Write only the number of lines in the data that include the word "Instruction".
********
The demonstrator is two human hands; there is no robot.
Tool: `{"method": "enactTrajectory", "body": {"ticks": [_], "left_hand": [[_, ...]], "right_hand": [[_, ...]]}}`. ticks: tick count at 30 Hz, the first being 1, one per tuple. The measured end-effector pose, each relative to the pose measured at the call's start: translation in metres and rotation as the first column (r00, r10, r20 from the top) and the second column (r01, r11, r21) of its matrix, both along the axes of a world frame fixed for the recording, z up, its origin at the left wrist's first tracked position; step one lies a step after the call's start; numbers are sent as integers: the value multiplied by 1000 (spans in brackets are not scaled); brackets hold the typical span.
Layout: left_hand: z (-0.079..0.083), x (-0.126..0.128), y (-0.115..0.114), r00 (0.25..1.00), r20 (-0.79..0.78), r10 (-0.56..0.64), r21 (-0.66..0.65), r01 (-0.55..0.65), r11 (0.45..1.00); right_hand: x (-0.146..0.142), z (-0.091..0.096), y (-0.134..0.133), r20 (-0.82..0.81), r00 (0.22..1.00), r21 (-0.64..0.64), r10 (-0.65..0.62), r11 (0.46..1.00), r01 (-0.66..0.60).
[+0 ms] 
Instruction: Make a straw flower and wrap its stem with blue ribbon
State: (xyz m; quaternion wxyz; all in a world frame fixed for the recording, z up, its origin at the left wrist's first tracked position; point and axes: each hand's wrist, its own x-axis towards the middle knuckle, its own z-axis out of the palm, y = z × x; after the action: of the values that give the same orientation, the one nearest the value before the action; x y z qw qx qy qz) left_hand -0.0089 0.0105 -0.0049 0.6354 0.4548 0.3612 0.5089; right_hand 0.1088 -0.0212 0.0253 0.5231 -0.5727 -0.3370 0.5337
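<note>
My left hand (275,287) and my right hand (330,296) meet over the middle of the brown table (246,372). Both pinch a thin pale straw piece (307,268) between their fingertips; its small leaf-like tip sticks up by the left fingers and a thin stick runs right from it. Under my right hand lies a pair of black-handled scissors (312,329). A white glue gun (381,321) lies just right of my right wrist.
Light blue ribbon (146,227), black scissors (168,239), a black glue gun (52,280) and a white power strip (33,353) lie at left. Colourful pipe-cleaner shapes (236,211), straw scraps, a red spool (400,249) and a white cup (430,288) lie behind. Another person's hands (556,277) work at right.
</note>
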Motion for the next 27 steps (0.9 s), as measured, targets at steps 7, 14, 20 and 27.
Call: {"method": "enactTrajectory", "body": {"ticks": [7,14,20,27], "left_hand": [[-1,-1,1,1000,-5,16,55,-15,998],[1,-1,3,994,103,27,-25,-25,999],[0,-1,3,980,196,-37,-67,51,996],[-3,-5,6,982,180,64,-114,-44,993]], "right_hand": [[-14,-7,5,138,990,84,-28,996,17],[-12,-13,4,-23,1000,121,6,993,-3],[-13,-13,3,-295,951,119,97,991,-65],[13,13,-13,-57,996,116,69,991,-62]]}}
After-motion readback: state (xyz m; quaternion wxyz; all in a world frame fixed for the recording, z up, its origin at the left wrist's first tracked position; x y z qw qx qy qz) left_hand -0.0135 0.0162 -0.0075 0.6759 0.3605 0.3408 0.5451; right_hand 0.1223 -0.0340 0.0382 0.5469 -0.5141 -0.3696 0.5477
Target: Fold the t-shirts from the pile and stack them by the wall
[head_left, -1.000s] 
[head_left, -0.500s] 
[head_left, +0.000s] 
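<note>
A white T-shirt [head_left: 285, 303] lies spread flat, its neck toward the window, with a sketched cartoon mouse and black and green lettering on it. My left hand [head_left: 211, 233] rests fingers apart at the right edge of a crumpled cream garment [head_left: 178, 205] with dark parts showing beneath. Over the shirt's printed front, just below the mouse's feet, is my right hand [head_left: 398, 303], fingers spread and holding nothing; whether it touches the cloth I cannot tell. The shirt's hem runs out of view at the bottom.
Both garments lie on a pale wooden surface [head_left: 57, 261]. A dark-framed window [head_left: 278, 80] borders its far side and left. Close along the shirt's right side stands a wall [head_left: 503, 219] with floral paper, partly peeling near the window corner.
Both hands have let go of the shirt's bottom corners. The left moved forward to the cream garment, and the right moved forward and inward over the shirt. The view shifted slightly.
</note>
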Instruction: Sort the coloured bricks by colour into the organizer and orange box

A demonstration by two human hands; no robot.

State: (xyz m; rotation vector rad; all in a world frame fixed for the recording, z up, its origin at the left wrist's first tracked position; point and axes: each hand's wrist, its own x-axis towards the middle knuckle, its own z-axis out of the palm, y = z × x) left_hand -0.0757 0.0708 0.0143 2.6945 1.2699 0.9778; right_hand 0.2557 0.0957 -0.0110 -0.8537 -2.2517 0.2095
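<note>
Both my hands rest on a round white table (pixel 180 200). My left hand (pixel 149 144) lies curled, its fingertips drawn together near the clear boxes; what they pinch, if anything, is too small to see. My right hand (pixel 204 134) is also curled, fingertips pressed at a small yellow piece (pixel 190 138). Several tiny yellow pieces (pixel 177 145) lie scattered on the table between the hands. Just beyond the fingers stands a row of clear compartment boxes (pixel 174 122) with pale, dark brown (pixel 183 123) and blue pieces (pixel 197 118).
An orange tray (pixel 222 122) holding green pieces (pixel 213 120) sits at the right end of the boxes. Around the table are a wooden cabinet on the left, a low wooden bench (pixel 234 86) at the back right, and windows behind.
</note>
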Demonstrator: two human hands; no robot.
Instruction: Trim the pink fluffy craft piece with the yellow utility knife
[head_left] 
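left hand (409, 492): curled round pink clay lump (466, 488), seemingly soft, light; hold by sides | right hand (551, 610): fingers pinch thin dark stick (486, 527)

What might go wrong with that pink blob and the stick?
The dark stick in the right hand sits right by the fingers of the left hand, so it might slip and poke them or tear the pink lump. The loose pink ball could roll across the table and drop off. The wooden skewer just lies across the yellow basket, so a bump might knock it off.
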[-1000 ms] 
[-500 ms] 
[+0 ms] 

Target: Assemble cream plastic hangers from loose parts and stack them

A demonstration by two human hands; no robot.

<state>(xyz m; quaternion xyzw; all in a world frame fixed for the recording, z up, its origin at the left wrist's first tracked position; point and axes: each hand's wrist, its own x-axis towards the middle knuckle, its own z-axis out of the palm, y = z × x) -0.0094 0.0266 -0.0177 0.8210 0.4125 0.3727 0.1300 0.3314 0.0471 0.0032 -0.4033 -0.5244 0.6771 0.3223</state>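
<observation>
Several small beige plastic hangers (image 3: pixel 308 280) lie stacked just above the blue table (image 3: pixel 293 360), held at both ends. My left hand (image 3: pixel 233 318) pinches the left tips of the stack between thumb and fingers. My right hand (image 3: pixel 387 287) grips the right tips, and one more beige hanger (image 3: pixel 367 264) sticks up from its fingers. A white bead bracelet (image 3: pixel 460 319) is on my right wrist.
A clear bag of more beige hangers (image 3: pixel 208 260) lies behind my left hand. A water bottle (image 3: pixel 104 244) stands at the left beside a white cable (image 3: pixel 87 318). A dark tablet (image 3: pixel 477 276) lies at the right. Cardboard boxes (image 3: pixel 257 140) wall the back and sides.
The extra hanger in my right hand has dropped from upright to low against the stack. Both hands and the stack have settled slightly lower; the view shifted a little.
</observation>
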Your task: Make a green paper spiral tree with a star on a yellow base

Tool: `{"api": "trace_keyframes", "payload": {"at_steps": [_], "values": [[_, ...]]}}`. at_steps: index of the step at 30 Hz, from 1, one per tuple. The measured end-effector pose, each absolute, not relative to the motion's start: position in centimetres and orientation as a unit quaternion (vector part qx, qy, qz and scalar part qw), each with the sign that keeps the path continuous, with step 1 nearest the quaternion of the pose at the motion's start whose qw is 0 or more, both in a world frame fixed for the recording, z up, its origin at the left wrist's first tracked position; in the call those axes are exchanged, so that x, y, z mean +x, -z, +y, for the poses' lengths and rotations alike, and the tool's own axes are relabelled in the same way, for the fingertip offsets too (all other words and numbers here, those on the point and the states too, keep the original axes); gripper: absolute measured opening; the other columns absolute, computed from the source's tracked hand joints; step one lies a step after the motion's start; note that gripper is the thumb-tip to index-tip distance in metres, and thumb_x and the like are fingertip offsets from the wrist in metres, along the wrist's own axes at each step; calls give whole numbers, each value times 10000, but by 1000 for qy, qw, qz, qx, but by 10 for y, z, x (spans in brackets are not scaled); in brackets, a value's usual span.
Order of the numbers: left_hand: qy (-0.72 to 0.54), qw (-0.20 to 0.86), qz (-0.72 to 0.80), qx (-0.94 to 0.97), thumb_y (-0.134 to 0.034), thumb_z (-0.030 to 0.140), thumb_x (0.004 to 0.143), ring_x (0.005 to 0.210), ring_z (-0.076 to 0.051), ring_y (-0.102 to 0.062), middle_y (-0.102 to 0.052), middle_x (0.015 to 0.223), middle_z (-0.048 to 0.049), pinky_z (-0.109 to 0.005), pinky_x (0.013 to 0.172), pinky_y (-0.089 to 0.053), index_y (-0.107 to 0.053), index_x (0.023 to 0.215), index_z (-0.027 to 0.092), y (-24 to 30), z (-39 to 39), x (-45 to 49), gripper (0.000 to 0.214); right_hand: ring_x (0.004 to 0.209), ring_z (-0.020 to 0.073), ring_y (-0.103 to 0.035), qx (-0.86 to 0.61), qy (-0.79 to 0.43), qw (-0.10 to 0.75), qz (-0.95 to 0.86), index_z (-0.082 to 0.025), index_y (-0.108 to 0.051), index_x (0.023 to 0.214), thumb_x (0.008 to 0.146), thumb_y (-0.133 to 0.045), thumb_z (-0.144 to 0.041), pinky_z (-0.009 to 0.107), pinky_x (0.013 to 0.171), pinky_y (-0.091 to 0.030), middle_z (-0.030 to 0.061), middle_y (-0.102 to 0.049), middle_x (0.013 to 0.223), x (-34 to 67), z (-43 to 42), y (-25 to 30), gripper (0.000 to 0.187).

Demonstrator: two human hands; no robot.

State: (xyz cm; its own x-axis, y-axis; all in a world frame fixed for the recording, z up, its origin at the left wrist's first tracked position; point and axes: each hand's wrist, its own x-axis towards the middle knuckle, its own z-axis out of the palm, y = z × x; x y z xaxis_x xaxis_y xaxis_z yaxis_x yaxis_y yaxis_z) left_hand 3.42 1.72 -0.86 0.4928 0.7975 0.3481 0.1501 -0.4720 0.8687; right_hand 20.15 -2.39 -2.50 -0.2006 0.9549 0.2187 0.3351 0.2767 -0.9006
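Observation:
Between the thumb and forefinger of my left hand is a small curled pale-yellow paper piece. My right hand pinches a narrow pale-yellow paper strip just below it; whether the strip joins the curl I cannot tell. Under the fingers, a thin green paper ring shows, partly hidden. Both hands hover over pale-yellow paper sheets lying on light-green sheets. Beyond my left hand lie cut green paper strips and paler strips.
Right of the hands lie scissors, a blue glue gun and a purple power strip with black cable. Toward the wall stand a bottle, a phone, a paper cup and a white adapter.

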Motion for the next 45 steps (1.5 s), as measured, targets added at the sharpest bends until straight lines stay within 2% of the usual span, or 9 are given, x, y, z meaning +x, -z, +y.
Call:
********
| Solved problem |
3